Allmen und die Erotik by Suter Martin

Allmen und die Erotik by Suter Martin

Autor:Suter, Martin [Suter, Martin]
Die sprache: deu
Format: epub
Tags: Belletristik
Herausgeber: Diogenes Verlag AG
veröffentlicht: 2018-09-25T22:00:00+00:00


11

In all den Jahren, in denen Allmen mit Herrn Arnold fuhr, hatte er nicht herausgefunden, wie gut dessen Spanisch war. Er begrüßte Carlos zwar mit »Buenos días« und verabschiedete sich mit »Hasta luego«, aber Allmen hatte keine Ahnung, ob der Chauffeur darüber hinaus noch mehr sprach oder verstand.

Es gab nun einmal Themen, die konnten er und Carlos selbst vor Herrn Arnold nicht besprechen, obwohl der natürlich die Diskretion in Person war. So wurde die halbstündige Fahrt von Heidstetten zurück zur Villa Schwarzacker an diesem ersten wahren Sommertag des Jahres eine mühselige Konversationsübung. Selbst für Allmen, der normalerweise bei Konversation eine gute Figur machte.

Aber seine Gedanken wanderten immer wieder zurück zu Jakob Sterner und dem, was er gesagt hatte, und dem, was es bedeutete.

»Ein Wegmacherhaus«, bemerkte Allmen. »Das gibt es auch nicht mehr – Wegmacher. Oder nennt man das jetzt anders?«

»Mir hat mal einer gesagt«, erzählte der Chauffeur, »als wir an einem Wegmacher vorbeifuhren, der die Böschung mähte, was glaubst du, wie der reagiert, wenn er nach Hause kommt und die Frau sagt …«

War es die richtige Entscheidung gewesen, die erotischen Stücke zu verheimlichen? Er hätte sie ihm ja nicht auszuhändigen brauchen. Leute, die Kostbarkeiten vernichteten und sie so ihren rechtmäßigen Erben entzogen, konnte man bestimmt bevormunden lassen. Die waren doch nicht urteilsfähig.

Arnold lachte über irgendetwas, und Allmen lachte höflich mit. Selbst Carlos hatte ein Lächeln auf den Lippen. »Man sollte noch den Rasen mähen«, prustete Arnold und erholte sich eine ganze Weile nicht mehr.

»Vielleicht heißen die jetzt einfach Straßenarbeiter«, mutmaßte Allmen.

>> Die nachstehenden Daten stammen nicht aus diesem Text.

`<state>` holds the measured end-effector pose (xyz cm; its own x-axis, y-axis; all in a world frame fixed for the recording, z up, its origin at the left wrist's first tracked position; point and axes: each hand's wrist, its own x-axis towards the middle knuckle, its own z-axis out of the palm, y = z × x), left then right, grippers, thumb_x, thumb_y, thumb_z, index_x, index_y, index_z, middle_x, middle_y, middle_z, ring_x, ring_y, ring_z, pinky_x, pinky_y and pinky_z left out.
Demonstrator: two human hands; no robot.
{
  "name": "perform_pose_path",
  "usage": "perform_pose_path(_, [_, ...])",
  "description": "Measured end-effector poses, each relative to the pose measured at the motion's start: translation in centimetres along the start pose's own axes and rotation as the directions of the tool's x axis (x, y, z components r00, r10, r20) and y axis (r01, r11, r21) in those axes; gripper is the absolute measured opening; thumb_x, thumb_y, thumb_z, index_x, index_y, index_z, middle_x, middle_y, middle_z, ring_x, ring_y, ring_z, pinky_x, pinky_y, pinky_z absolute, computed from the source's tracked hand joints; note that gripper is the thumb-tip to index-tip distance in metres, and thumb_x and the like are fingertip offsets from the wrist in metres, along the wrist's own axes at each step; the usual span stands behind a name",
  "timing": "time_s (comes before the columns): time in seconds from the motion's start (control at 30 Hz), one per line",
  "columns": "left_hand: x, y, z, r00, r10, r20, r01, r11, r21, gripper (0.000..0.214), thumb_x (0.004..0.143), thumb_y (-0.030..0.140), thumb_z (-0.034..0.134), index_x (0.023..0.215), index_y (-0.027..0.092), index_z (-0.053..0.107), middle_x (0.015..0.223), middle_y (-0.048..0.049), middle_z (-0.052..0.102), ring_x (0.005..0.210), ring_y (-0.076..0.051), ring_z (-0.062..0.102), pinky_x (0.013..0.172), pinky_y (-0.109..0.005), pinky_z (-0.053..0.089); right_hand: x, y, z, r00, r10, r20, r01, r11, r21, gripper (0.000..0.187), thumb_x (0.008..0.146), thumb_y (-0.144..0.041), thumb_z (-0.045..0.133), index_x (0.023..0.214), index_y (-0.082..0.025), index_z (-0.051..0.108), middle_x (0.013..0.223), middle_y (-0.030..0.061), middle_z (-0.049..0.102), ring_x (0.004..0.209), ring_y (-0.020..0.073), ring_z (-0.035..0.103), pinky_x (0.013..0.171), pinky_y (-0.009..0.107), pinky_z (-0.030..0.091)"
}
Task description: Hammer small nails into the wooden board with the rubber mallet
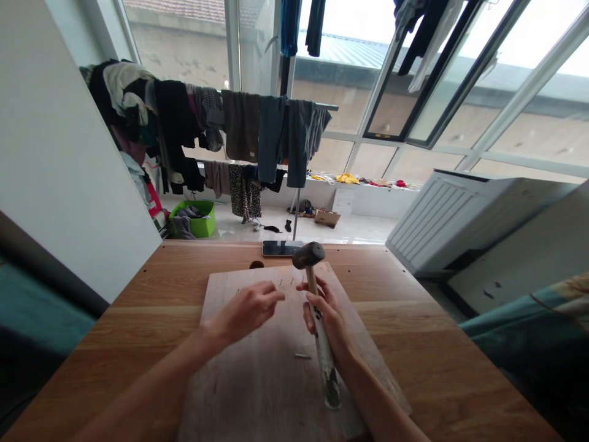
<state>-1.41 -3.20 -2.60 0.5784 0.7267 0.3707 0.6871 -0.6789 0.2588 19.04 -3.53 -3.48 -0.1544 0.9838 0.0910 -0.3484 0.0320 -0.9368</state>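
My right hand (327, 307) grips a hammer (323, 344) by its worn, pale handle. The hammer's dark, blocky head (308, 255) points up and away from me, above the far part of a wooden board (257, 380). To the left, over the same board, my left hand (255, 307) is closed with its fingers curled together; whatever they may hold is hidden. Several thin nails (291, 281) stand in the board near its far edge, between and beyond my hands. A short metal rod (302, 356) lies on the board, left of the handle.
The board rests on a wood-grain table (142, 344). At the table's far edge lie a phone (281, 248) and a small dark round object (256, 264). Beyond are a laundry rack with clothes (242, 126), a green basket (202, 221) and windows. A white cabinet-like unit (427, 215) stands right.
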Motion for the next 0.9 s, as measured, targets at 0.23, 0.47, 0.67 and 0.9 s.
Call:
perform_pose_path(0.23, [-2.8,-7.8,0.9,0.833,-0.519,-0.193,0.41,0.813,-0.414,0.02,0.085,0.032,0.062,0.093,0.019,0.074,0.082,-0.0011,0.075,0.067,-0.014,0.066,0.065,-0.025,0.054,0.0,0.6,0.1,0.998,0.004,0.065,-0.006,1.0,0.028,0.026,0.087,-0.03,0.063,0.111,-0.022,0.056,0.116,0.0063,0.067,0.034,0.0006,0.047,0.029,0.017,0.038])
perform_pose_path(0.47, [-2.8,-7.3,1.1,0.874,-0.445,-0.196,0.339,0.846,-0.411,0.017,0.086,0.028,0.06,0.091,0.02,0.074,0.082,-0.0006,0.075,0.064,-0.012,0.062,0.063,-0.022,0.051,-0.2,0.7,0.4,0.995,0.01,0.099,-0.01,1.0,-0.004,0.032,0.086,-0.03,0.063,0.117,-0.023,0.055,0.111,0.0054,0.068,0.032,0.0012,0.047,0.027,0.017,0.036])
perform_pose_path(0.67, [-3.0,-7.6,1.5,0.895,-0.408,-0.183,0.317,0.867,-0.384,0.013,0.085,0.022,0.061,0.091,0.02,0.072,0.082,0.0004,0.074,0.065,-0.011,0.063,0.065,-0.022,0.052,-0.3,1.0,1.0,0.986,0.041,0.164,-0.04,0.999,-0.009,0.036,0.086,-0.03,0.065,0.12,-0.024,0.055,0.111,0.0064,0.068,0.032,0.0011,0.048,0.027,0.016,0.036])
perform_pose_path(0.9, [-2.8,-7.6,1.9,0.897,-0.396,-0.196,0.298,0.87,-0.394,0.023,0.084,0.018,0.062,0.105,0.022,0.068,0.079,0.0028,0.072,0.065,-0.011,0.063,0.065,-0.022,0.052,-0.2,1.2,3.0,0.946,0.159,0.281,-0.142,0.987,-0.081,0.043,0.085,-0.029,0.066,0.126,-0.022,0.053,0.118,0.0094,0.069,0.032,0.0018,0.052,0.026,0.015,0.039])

»Oder Gemeindearbeiter. Ich glaube, Gemeindearbeiter.«

»Posible«, pflichtete Carlos bei.

Hätte er nicht einfach die Karten auf den Tisch legen sollen? Aber dafür war es jetzt zu spät. Er hätte das spontan entscheiden müssen. »Ja, wir haben insgesamt sechsunddreißig ›Zusätzliche‹ gefunden, Herr Sterner. Solche, die nicht auf der Inventarliste figurieren. Schmutzige, wie Sie sie nennen.«

»Die fahren auch die Schneepflüge, die Gemeindearbeiter«, hörte er Arnold sagen. »Die machen alles. Die haben jetzt so Reinigungsfahrzeuge, die streuen Salz, saugen Staub und Laub.«

»Allrounder«, kommentierte Allmen höflich.

»Die Maschine?«

»Und auch der Gemeindearbeiter.«

Einen Suchauf‌trag bekommen wir sowieso nicht, wenn es offiziell nichts zu suchen gibt, dachte Allmen. Aber wenn wir das »Zusätzliche« deklariert hätten, hätten wir ihm anbieten können, es im Auftrag eines anonymen Sammlers, dessen Namen nur dem Zwischenhändler oder Auktionator vertraulich genannt worden wäre, auf den Markt zu bringen. Aber eben, »dazu ist es zu spät«.

Die letzten fünf Worte waren ihm laut geraten.

Arnold blickte kurz über die Schulter, und auch Carlos sah ihn überrascht an.

Allmen improvisierte. »Um die Änderung der Berufsbezeichnung rückgängig zu machen. Ich finde Wegmacher viel besser. Vieldeutiger. Der Wegmacher macht nicht nur Wege, er macht auch Sachen weg. Laub, Schnee, Dreck, Gras und so weiter. Macht er alles weg, der Weg-Macher.«

Arnold lachte. »Der ist gut, sehr gut. Der Wegmacher hat den ganzen Tag weggemacht, und als er nach Hause kommt, sagt seine Frau zu ihm, vor der Garage hat ein großer Hund …«

Sie hatten die Villa Schwarzacker erreicht, und Allmen unterbrach den Fahrer. »Danke, Herr Arnold, Herr de Leon erledigt das Finanzielle, es handelt sich um eine Geschäftsfahrt.